Download Presentation
Download Policy: The content available on the website is offered to you 'AS IS' for your personal information and use only. It cannot be commercialized, licensed, or distributed on other websites without prior consent from the author. To download a presentation, simply click this link. If you encounter any difficulties during the download process, it's possible that the publisher has removed the file from their server.

Recommend

Tightly Secure Signatures and Public-Key Encryp8on Dennis

Tightly Secure Signatures and Public-Key Encryp8on Dennis

Tightly Secure Signatures and Public-Key Encryp8on Dennis Ho&lt;einz and Tibor Jager Karlsruhe Ins,tute of Technology CRYPTO 2012 1 Tight

477 views • 15 slides
Cryptographic Hash Functions Signatures Requirements MD5 and SHA CSS441: Security and

Cryptographic Hash Functions Signatures Requirements MD5 and SHA CSS441: Security and

CSS441 Hash Functions Hash Functions Authentication Cryptographic Hash Functions Signatures Requirements MD5 and SHA CSS441: Security and Cryptography Sirindhorn International Institute of Technology Thammasat University Prepared by

1.04k views • 24 slides
Long-term secure signatures for the IoT Andreas Hlsing Hash-based Signature Schemes [Mer89]

Long-term secure signatures for the IoT Andreas Hlsing Hash-based Signature Schemes [Mer89]

Long-term secure signatures for the IoT Andreas Hlsing Hash-based Signature Schemes [Mer89] Long-term secure Only needs secure hash function Post-quantum Possibility of hash combiners IoT compatible?
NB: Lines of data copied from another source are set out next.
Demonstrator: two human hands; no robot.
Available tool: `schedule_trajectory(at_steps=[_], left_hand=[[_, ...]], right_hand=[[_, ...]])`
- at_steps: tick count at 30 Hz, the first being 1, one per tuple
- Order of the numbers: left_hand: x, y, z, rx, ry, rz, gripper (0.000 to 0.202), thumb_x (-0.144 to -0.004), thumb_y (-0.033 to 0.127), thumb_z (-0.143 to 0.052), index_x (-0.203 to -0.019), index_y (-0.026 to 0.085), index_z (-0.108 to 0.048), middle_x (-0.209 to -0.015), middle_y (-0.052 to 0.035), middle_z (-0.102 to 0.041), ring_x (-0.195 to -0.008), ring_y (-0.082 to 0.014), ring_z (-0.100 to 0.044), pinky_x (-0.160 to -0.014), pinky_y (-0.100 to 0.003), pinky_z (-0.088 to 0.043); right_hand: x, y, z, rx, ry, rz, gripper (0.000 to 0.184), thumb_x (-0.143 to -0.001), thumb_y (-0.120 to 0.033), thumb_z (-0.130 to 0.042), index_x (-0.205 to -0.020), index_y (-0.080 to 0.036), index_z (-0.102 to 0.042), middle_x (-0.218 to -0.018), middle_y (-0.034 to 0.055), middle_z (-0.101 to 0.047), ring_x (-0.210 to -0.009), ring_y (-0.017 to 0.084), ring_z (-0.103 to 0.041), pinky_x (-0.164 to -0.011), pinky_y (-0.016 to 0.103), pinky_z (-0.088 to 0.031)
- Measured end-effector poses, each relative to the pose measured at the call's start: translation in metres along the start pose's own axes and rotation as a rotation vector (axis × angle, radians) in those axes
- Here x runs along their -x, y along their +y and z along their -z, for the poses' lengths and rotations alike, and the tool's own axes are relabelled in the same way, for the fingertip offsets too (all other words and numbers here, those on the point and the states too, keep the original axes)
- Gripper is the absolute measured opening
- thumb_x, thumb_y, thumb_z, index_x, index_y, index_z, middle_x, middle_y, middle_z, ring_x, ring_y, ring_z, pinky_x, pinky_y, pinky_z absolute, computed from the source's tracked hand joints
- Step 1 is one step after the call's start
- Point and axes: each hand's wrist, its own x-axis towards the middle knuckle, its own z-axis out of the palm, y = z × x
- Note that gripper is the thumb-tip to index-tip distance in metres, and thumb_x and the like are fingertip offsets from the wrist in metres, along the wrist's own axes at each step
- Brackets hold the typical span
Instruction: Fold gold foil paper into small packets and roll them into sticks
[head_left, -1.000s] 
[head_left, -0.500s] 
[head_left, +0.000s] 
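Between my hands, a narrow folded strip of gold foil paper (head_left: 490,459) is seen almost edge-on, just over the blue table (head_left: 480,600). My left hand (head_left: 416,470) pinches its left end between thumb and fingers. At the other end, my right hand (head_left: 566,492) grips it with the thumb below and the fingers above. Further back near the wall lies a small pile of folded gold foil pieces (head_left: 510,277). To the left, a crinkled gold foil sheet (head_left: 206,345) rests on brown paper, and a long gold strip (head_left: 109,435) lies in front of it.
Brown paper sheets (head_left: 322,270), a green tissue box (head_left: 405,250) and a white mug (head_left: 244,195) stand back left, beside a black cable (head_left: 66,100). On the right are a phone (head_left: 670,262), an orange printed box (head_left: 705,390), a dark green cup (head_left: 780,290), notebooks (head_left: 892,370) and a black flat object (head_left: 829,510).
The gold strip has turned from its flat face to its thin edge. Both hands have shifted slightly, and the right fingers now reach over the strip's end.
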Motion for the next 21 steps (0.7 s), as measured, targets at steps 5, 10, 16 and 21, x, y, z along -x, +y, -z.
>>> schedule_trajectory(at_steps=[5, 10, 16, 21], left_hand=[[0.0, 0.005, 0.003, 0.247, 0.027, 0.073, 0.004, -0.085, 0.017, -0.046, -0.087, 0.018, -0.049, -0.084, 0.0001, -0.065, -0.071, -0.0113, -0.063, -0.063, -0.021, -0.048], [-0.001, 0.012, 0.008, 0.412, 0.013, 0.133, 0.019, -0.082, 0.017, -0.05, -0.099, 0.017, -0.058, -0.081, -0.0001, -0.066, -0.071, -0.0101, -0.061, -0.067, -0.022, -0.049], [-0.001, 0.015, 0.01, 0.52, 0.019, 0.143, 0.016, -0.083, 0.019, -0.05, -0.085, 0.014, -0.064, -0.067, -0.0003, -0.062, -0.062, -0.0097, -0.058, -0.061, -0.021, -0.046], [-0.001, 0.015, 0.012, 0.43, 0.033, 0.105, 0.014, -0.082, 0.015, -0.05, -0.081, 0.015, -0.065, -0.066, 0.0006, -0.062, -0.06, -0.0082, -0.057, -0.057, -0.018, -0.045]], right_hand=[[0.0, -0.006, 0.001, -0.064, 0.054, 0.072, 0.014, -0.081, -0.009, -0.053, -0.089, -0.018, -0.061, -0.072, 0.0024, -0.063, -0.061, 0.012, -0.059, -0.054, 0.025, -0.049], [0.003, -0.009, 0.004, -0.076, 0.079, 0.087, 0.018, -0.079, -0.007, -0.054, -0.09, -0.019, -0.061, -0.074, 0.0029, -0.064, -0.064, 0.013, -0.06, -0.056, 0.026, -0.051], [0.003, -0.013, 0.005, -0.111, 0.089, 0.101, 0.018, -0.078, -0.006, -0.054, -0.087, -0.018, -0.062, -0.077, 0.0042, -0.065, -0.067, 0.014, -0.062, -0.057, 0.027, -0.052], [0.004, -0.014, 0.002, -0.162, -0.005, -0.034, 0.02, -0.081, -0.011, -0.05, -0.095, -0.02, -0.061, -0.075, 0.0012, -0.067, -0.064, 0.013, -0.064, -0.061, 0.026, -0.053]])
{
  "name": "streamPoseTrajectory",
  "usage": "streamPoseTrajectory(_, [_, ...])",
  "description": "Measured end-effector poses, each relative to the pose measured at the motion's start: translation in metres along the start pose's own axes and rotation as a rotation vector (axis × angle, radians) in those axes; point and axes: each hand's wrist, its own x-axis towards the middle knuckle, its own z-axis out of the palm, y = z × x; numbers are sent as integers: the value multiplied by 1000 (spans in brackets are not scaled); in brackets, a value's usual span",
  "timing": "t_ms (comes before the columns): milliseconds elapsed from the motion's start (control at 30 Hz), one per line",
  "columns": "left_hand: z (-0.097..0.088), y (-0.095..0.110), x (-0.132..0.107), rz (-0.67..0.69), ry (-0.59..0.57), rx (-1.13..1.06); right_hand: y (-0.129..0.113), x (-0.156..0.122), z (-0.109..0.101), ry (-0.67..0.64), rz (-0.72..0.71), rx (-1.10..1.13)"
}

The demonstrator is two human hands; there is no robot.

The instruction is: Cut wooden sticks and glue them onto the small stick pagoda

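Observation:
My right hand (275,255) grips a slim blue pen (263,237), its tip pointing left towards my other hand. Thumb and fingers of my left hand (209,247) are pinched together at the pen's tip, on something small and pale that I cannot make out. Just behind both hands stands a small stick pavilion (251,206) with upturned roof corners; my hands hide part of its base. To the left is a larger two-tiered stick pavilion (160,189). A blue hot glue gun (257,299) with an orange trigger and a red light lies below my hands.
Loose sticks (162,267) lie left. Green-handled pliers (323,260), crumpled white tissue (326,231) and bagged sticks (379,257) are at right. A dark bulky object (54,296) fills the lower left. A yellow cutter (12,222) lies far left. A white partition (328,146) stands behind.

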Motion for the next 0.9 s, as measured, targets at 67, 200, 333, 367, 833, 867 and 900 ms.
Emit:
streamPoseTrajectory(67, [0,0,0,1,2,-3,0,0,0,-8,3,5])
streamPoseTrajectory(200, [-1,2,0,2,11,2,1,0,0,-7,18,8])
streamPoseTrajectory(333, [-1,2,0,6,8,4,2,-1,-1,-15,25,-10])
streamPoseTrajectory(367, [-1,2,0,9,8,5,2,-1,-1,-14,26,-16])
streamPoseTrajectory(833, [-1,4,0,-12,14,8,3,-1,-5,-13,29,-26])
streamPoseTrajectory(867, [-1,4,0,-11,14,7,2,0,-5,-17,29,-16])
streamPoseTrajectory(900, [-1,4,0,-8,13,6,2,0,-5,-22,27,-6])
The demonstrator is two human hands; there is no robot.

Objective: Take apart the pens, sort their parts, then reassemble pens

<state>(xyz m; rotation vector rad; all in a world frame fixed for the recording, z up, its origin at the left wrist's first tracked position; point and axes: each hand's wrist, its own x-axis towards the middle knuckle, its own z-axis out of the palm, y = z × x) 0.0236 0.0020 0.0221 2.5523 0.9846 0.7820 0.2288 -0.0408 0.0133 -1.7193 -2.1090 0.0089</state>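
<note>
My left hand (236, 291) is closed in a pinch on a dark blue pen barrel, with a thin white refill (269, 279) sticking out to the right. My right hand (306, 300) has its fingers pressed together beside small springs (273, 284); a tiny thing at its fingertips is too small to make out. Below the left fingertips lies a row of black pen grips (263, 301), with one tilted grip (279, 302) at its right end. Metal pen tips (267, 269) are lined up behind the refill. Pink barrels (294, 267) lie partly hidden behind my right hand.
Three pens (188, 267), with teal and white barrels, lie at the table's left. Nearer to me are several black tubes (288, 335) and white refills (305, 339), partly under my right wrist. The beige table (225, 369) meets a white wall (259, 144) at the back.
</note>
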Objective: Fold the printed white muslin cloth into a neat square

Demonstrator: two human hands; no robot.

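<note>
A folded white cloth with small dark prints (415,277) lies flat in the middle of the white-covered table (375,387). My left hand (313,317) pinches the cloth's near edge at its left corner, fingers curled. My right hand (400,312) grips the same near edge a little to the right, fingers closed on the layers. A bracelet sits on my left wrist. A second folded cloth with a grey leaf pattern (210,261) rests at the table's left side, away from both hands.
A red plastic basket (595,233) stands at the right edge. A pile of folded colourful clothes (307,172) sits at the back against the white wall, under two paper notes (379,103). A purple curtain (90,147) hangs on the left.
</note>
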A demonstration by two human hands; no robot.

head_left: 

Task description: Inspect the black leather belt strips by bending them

Only needs secure hash

285 views • 13 slides
More Efficient (Almost) Tightly Secure Structure-Preserving Signatures Romain Gay 1 Dennis

More Efficient (Almost) Tightly Secure Structure-Preserving Signatures Romain Gay 1 Dennis

More Efficient (Almost) Tightly Secure Structure-Preserving Signatures Romain Gay 1 Dennis Hofheinz 2 Lisa Kohl 2 Jiaxin Pan 2 1 ENS Paris, France 2 Karlsruhe Institute of Technology, Germany R. Gay, D. Hofheinz, L. Kohl, J. Pan More Efficient

827 views • 45 slides
Hash Functions Hash Functions Lecture 10 Hash Functions Lecture 10 Before we talk about

Hash Functions Hash Functions Lecture 10 Hash Functions Lecture 10 Before we talk about

Hash Functions Hash Functions Lecture 10 Hash Functions Lecture 10 Before we talk about digital signatures... A Tale of Two Boxes A Tale of Two Boxes Much of today s applied cryptography works with two magic boxes A Tale of Two Boxes

1.37k views • 120 slides
Hash Functions Hash Functions Lecture 10 Hash Functions Lecture 10 Before we talk about

Hash Functions Hash Functions Lecture 10 Hash Functions Lecture 10 Before we talk about

Hash Functions Hash Functions Lecture 10 Hash Functions Lecture 10 Before we talk about digital signatures... A Tale of Two Boxes A Tale of Two Boxes Much of today s applied cryptography works with two magic boxes A Tale of Two Boxes

1.68k views • 129 slides
Digital Signatures Dennis Hofheinz (slides based on slides by Bjrn Kaidel and Gunnar Hartung)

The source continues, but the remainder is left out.